Provisioning new project and test and development environments and software stacks is time-consuming and failure-prone because of two primary challenges—identifying suitable available compute resources from the existing hardware pool and provisioning the full software stack needed, including the OS, patches, necessary middleware, applications, and application configuration.
Tools that automate project-space and test-environment creation address these challenges by maintaining a full inventory of available resources and a provisioning workflow that encapsulates all the steps required to rapidly and reliably generate needed environments.
Moab automates the creation of custom computing environments with an easy-to-use portal that allows graphical creation and customization of full-stack, holistic environments including compute, storage, network, and license resources. Moab's automation portal hides the complexities of provisioning and environment creation and allows the user to focus on the task at hand.
Moab allows organizations to offer users and departments both resource-centric and service-centric bundles known as "virtual private environments" (VPEs). With VPEs, site administrators can define complete holistic environments encapsulating all the resources, services, and configuration required to make a complete compute environment from either a resource viewpoint or a task viewpoint. For instance, a VPE could be defined to create a mock-up of a specific data-center environment for testing. Another VPE could be created to bring a new Web farm online.
From the user's point of view, environment creation is a simple matter of logging in to the portal and requesting a "Data Center 3 Test" environment or 16 instances of the "Web Server" environment. Users can specify start times and duration attributes for these environments and can customize either how resources are selected or how the environments are provisioned.

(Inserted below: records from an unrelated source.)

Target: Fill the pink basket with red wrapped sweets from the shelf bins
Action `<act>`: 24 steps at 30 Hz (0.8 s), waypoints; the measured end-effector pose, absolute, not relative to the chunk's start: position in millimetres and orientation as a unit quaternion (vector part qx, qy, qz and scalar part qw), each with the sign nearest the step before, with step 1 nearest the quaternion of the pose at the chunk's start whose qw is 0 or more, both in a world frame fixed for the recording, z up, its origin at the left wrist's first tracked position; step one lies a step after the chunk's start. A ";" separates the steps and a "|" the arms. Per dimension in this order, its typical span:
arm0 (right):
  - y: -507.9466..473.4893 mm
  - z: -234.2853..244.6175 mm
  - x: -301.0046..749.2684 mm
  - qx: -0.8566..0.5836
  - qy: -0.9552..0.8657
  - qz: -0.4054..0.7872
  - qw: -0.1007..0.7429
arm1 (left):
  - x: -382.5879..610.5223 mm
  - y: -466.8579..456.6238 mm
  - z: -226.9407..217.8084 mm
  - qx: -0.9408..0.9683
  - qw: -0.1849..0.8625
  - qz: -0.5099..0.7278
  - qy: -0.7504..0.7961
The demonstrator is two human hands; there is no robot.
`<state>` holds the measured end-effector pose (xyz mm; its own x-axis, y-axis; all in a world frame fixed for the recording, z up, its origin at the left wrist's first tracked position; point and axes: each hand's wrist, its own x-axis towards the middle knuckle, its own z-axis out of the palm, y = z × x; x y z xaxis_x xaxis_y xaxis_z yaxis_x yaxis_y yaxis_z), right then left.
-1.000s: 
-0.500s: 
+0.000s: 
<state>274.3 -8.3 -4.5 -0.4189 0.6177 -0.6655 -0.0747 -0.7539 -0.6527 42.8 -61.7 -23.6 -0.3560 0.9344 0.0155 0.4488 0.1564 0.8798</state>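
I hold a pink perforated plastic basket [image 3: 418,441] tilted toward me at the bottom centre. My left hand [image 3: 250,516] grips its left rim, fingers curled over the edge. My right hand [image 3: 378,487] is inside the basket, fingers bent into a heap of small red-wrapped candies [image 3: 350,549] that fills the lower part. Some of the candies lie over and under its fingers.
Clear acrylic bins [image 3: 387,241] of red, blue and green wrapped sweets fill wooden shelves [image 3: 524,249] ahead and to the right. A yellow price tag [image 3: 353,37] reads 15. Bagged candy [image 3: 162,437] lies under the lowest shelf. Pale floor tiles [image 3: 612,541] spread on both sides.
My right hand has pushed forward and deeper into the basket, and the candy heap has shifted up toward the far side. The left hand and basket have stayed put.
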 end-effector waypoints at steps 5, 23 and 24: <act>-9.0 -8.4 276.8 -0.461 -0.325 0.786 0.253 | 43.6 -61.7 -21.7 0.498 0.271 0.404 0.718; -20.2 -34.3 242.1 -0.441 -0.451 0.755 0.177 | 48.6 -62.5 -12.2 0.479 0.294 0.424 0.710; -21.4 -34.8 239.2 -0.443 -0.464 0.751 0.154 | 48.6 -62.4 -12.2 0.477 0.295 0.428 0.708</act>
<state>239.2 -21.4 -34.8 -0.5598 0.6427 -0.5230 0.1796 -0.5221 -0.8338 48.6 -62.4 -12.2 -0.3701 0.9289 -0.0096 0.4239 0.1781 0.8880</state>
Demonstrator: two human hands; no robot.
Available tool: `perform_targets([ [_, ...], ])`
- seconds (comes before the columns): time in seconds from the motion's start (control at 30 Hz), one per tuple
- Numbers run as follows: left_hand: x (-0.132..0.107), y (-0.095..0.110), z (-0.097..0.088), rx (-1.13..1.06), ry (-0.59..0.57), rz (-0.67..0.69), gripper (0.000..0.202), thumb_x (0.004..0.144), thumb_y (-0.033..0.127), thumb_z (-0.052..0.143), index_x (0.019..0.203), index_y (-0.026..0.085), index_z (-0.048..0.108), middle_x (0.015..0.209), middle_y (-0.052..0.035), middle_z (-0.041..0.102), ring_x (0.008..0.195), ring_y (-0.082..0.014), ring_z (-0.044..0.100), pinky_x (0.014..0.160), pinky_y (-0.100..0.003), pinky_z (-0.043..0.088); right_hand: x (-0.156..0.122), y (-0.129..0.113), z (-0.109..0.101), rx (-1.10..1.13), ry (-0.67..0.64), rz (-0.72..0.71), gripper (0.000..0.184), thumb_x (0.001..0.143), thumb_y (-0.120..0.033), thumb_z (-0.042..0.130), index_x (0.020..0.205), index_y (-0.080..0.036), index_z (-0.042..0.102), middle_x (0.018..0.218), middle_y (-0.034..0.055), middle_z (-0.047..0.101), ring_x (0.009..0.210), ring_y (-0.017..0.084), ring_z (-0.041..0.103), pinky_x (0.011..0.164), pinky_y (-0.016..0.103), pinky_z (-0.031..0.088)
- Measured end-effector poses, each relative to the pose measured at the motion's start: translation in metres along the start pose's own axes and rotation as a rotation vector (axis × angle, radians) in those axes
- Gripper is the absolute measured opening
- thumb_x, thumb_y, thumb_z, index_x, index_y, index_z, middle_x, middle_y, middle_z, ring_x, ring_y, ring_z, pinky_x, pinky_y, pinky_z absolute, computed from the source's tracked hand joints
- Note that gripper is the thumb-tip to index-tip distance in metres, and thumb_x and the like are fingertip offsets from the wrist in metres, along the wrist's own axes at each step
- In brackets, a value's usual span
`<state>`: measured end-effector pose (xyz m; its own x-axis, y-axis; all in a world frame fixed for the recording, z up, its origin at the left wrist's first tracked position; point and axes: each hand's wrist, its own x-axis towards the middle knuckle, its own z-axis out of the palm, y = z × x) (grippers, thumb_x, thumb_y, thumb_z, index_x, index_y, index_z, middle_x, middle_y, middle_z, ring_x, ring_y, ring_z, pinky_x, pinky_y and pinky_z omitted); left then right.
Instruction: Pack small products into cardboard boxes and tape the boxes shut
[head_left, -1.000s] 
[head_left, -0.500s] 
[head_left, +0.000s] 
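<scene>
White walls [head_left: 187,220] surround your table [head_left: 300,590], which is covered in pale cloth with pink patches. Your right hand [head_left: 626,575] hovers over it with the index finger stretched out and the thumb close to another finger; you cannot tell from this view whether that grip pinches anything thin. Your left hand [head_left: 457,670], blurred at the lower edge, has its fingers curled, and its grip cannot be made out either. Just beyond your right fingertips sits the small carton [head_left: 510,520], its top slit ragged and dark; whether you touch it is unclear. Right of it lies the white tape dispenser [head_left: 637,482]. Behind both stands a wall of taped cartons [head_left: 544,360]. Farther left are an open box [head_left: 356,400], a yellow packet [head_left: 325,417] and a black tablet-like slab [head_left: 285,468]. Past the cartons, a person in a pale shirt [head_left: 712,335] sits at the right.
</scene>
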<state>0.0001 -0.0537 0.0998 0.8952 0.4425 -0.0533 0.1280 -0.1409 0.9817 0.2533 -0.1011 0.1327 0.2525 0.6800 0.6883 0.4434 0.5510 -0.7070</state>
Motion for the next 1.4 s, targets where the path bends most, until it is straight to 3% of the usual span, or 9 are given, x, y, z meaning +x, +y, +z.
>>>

Once an environment is requested, Moab evaluates the request and identifies suitable resources. VPEs can include both explicit resources (such as "I need 16 servers with 2 GB RAM each") and implicit resources (such as "anytime a data-mining service is requested, include an additional server to run the database, two database licenses, and a SAN connection"). Thus, Moab must make certain that all needed resources can be provided and provisioned. If resources cannot be made available immediately, Moab will identify the earliest possible time that all resource types and quantities can be assembled, provisioned, and customized. This availability information is reported back to the user, and the user is given the opportunity to "commit" the request.
When the environment request is committed, Moab uses its provisioning-workflow information to create an optimized schedule of provisioning steps to generate, customize, and validate the new environment. When that process is complete, Moab brings the environment online and provides access information to the user so that the user can have immediate use of the newly created environment.
Moab project-space and test environment creation is based on a highly modular design that provides support for a broad range of environments and, in many cases, for use of existing, tested, and trusted middleware.
- Supports dynamic provisioning of Linux, Windows, and AIX environments
- Supports all major hardware platforms
- Supports disk-full, diskfree/stateless, and virtual machine (Xen, VMware) provisioning
- Provides flexible network and host security requirements
- Provides plug-in infrastructure to add support for new networks, storage, peripherals, middleware, etc.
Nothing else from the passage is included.